*** DATA BLOCK Section Begins ***

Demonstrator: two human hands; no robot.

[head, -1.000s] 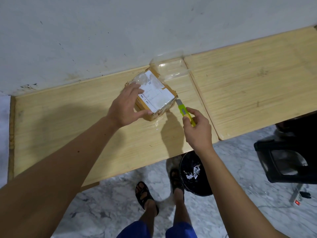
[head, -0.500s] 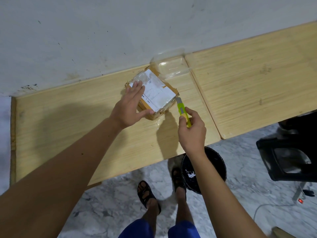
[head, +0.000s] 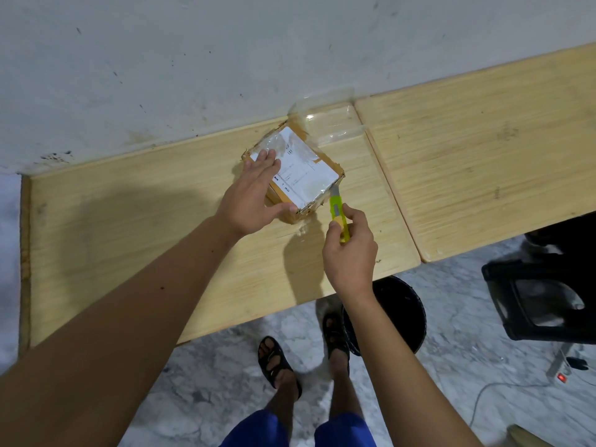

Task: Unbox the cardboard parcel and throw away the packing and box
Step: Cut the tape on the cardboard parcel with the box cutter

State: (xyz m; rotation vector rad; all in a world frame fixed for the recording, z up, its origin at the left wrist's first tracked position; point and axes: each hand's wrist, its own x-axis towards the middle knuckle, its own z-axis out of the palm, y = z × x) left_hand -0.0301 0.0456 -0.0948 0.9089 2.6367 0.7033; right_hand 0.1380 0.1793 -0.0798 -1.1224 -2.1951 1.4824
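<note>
My right hand (head: 350, 253) is closed round the knife (head: 338, 214), blade tip touching the box (head: 300, 175) at its near-right edge. Left hand (head: 254, 195) lies flat on the box top, thumb vs. near side. Box sits on table (head: 129, 227) near wall; bin (head: 400, 314) below.

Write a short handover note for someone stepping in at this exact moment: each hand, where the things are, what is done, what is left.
Left hand: flat on the parcel, steadying it on the wooden table.
Right hand: grips the yellow-green cutter, tip at the parcel's near right edge.
Bin: on the floor under the table edge.
Done: nothing opened; the tape wrap looks intact.
Left: slit the tape, unpack, bin packing and box.
</note>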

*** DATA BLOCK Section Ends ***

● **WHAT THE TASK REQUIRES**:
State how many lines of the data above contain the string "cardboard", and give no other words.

● **COMPLETED TASK**:
2